Fracking isn’t all it’s cracked up to be
Glenwood Springs, CO Colorado
Damning evidence about the environmental consequences of hydraulic fracturing (fracking) of shale gas continues to pile up. And the process is acquiring more enemies with big guns, the latest being the Sierra Club.
In its July-August 2012 issue of SIERRA magazine, the organization explains in detail the reasons for its hardening stand. At first the Sierra Club took a fairly hopeful wait-and-see attitude, based on the fact that shale gas burns much cleaner than other fossil fuels.
But then the evidence started piling up that the damage done before the fuel is burned more than offsets its clean burning. In fact, fracked shale gas is starting to look like the dirtiest fossil fuel, particularly in terms of climate change.
Perhaps most damning, recent in-depth studies of fracked wells by scientists at Cornell University, the University of Colorado and the National Oceanic and Atmospheric Administration all show that large amounts of raw methane leak into the atmosphere during drilling. One study asserts that nearly 8 percent of fracked methane can leak into the atmosphere.
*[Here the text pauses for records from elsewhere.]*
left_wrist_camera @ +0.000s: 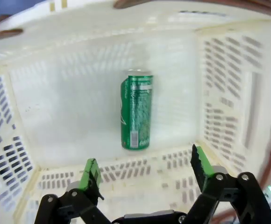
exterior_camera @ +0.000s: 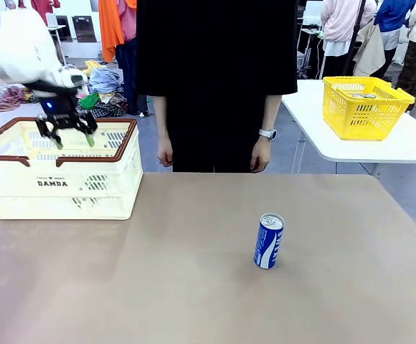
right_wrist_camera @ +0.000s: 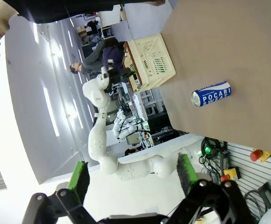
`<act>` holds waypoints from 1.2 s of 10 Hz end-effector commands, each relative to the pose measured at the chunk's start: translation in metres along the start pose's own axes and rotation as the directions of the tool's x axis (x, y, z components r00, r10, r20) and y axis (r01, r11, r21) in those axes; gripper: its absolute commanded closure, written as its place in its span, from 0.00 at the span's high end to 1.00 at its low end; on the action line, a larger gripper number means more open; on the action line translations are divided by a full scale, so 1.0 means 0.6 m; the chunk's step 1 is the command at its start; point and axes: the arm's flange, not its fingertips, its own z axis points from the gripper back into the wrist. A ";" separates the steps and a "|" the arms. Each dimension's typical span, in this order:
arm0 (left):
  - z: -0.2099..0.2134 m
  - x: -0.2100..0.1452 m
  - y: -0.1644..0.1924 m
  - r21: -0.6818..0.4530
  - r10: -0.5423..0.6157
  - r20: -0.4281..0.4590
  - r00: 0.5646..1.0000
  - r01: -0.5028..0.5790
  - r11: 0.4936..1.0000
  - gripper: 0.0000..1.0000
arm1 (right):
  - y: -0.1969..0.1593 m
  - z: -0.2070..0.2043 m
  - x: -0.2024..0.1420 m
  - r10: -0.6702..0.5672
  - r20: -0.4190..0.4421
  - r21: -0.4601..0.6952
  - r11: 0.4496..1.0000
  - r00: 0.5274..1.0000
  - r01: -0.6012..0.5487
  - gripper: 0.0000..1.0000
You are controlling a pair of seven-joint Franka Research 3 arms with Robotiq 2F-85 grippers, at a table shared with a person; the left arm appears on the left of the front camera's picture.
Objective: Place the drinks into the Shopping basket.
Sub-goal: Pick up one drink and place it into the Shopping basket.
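The Shopping basket (exterior_camera: pixel 57 188) sat on the bench (exterior_camera: pixel 158 287) at its far corner on the robot's left. The left claw (exterior_camera: pixel 75 142) hung just above the basket's brown rim, over its inside, with its green-padded fingers (left_wrist_camera: pixel 91 169) spread wide and nothing between them. Seen from the left wrist, the green can (left_wrist_camera: pixel 136 112) lay on its side on the basket's floor, about midway between the slotted walls (left_wrist_camera: pixel 224 84), apart from the left claw (left_wrist_camera: pixel 145 163) above it.

The blue can (exterior_camera: pixel 269 241) stood upright on the bench, well apart from the basket, to the robot's right of it and nearer the robot's edge. The right claw (right_wrist_camera: pixel 131 167) was held wide and empty, far back from the blue can (right_wrist_camera: pixel 212 94).

A person (exterior_camera: pixel 215 79) stood behind the bench, just beyond the basket's right end, both hands hanging down. Farther right of the basket, a yellow basket (exterior_camera: pixel 362 107) rested on a separate white table (exterior_camera: pixel 402 147).
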 end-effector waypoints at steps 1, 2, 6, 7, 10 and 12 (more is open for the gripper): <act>0.112 -0.025 0.038 -0.228 -0.093 -0.032 0.995 0.084 0.970 1.00 | 0.008 0.002 -0.001 -0.009 -0.003 0.014 1.000 1.000 0.009 1.00; 0.173 -0.054 0.058 -0.406 -0.090 -0.023 0.996 0.073 0.911 1.00 | 0.008 0.002 -0.001 -0.009 -0.003 0.014 1.000 1.000 0.009 1.00; 0.225 -0.237 0.223 -0.846 -0.175 -0.009 0.984 0.086 0.526 1.00 | 0.008 0.002 -0.001 -0.009 -0.003 0.014 1.000 1.000 0.009 1.00; 0.212 -0.272 0.277 -0.877 -0.191 -0.023 0.981 0.072 0.476 1.00 | 0.008 0.002 -0.001 -0.009 -0.003 0.014 1.000 1.000 0.009 1.00; 0.098 -0.388 0.409 -0.919 -0.128 0.005 0.992 0.055 0.390 1.00 | 0.008 0.002 -0.001 -0.009 -0.003 0.014 1.000 1.000 0.009 1.00; 0.010 -0.442 0.481 -0.928 -0.112 0.126 0.986 0.157 0.337 1.00 | 0.008 0.002 -0.001 -0.009 -0.003 0.014 1.000 1.000 0.009 1.00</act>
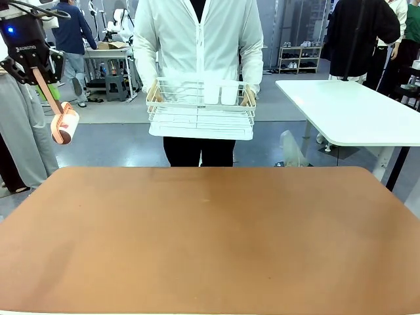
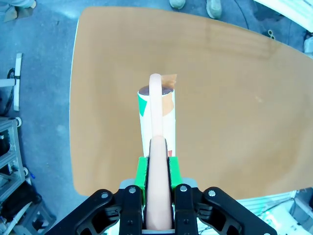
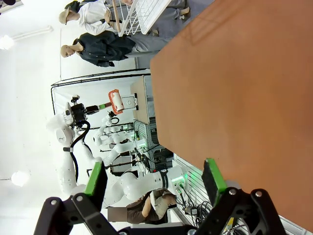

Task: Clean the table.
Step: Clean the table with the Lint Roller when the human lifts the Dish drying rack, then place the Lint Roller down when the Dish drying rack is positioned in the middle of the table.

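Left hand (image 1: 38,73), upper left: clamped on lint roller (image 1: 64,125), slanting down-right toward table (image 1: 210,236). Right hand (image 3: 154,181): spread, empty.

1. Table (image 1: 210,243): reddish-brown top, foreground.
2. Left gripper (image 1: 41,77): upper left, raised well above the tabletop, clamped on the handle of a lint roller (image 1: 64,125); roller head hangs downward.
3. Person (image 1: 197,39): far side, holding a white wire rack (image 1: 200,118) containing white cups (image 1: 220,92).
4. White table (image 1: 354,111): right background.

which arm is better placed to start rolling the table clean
Left. The left jaws are shut on the lint roller, held raised near the left side of the table; the right jaws stand open and empty.
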You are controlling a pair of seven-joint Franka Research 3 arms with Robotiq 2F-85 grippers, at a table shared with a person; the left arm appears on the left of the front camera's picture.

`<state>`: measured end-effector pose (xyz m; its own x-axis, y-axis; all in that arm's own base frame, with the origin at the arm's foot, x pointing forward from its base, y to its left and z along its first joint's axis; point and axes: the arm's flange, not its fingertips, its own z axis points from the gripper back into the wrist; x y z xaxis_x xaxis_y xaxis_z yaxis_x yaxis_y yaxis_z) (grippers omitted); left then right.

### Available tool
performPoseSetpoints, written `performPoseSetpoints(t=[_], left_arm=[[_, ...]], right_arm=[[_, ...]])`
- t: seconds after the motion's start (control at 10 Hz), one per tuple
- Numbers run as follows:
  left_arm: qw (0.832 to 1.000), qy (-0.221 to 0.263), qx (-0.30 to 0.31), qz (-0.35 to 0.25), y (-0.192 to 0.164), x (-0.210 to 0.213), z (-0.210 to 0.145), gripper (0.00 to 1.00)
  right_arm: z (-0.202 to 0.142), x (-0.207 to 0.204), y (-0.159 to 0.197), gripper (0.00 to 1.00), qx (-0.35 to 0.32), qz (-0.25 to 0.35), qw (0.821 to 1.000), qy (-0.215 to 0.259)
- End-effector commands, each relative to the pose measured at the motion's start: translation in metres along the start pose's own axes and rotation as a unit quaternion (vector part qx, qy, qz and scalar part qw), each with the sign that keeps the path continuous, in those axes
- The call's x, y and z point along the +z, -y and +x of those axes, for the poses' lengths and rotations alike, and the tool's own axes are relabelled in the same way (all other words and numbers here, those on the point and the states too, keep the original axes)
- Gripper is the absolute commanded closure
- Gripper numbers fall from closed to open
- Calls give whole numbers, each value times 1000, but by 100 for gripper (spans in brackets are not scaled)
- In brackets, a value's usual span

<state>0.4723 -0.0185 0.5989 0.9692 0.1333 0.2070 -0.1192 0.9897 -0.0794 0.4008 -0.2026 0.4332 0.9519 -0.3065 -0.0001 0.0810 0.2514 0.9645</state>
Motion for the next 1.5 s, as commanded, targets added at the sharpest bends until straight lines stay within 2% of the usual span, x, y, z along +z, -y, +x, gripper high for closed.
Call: performPoseSetpoints(t=[0.0,1.4], left_arm=[[1000,2,0,0,0,4,2,79],[1000,2,0,0,0,4,2,79]], right_arm=[[-1,1,-2,0,2,1,1000,1],[-1,1,-2,0,2,1,1000,1]])
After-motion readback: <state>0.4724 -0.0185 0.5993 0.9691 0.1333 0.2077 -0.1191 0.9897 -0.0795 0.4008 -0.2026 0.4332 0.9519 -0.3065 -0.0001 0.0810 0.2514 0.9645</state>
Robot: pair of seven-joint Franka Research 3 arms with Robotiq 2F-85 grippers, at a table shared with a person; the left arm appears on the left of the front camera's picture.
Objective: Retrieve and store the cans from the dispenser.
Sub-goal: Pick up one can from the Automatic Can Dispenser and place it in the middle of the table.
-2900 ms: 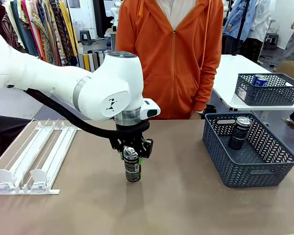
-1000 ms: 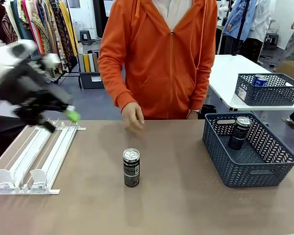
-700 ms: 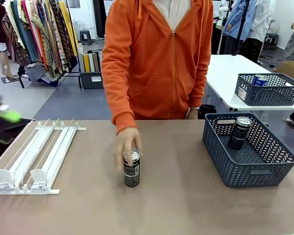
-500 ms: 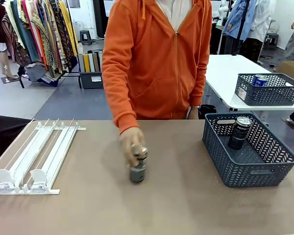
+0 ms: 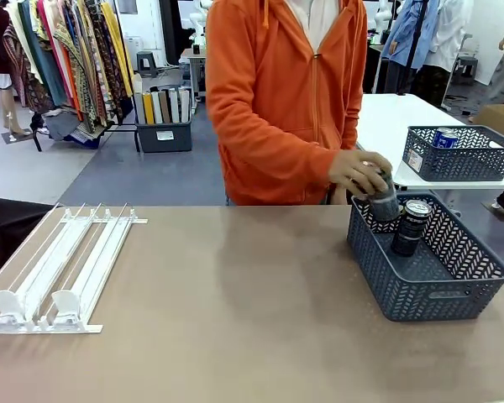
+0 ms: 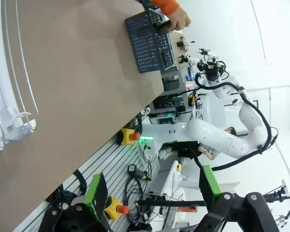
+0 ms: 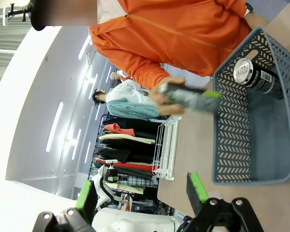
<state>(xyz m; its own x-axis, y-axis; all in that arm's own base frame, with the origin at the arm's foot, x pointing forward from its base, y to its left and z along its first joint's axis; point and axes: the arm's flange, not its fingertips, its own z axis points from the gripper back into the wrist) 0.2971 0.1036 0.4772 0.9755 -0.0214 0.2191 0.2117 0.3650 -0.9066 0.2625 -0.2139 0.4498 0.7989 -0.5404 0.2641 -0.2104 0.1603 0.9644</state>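
One dark can (image 5: 383,200) was in the person's hand (image 5: 358,172), gripped near its top and carried over the near corner of the grey basket (image 5: 441,294), apparently so it could be lowered in upright beside the second dark can (image 5: 412,227) already standing there. The white dispenser (image 5: 55,269) lay bare at the left of the surface (image 5: 235,336). Both robot grippers (image 6: 152,186) (image 7: 140,193) hung back with fingers spread wide and holding nothing, leaving the storing to the person.
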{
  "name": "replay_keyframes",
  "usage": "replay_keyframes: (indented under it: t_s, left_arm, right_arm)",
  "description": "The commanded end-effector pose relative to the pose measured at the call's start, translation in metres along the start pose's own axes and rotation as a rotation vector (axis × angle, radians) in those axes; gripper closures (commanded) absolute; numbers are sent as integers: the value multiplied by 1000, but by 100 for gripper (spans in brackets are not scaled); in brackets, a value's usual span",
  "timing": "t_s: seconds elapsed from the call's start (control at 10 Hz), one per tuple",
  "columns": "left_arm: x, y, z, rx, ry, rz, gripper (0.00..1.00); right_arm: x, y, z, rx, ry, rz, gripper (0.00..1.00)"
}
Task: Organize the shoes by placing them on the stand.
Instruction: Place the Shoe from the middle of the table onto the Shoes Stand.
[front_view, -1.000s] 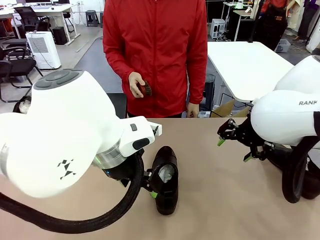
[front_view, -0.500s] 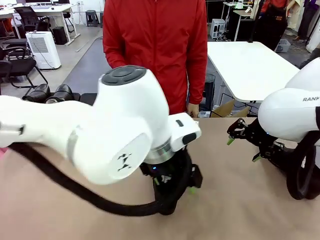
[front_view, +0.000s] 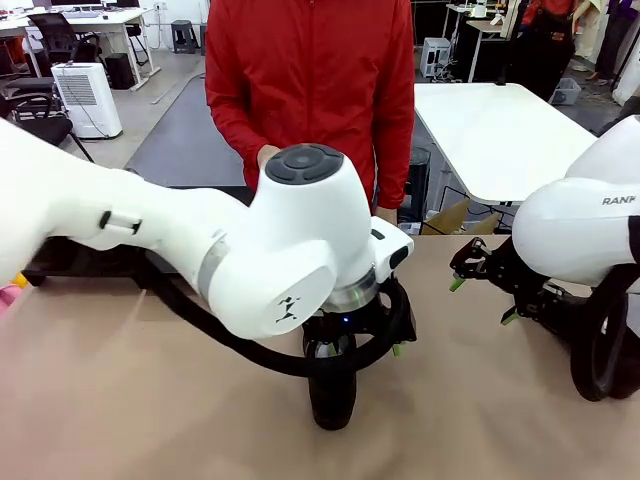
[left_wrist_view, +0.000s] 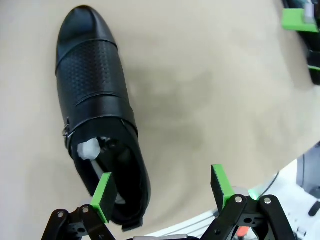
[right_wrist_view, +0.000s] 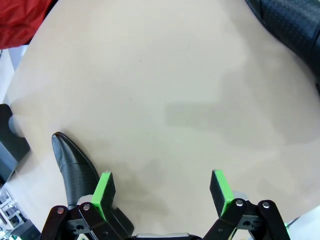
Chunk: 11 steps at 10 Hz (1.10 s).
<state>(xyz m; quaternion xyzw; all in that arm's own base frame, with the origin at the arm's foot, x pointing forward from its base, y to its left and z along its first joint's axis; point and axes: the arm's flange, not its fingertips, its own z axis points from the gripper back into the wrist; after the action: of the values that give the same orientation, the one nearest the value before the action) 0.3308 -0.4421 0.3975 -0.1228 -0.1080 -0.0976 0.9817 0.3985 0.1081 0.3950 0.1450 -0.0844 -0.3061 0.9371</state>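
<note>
A glossy black shoe lies mid-table, its toe toward the near edge. My left gripper hangs open just above its heel end. In the left wrist view the shoe shows white paper in its opening; one green pad overlaps the heel and the other is over bare table, with the gripper holding nothing. My right gripper is open above the table at the right. Its wrist view shows the open gripper, a pointed black shoe and part of another shoe. The black stand peeks out behind my left arm.
A person in a red jacket stands at the far side, one hand near the table edge. My right arm's black cable loop hangs at the right. My bulky left arm spans the left half of the table.
My left arm has swung right and its gripper now sits over the shoe's heel end. The right gripper has barely shifted. Both stay open.
</note>
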Motion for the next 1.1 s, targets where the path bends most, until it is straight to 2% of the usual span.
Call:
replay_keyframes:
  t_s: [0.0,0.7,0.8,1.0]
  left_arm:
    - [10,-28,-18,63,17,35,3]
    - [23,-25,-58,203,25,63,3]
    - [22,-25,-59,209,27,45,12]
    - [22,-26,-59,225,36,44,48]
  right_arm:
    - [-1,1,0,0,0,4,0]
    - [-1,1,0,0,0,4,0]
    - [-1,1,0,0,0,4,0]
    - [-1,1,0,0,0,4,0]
Methane is some 30 times more potent as a greenhouse gas.
Then there is the fact that for every new shale well, millions of gallons of water laced with poisonous chemicals are pumped into the ground under explosive pressure. Furthermore the whole process requires what the Sierra Club describes as “a vast industrial architecture” to drill, process and move the gas from the wells to consumers.
That “architecture” not only uses vast amounts of energy but is extremely disruptive to the human communities in its vicinity.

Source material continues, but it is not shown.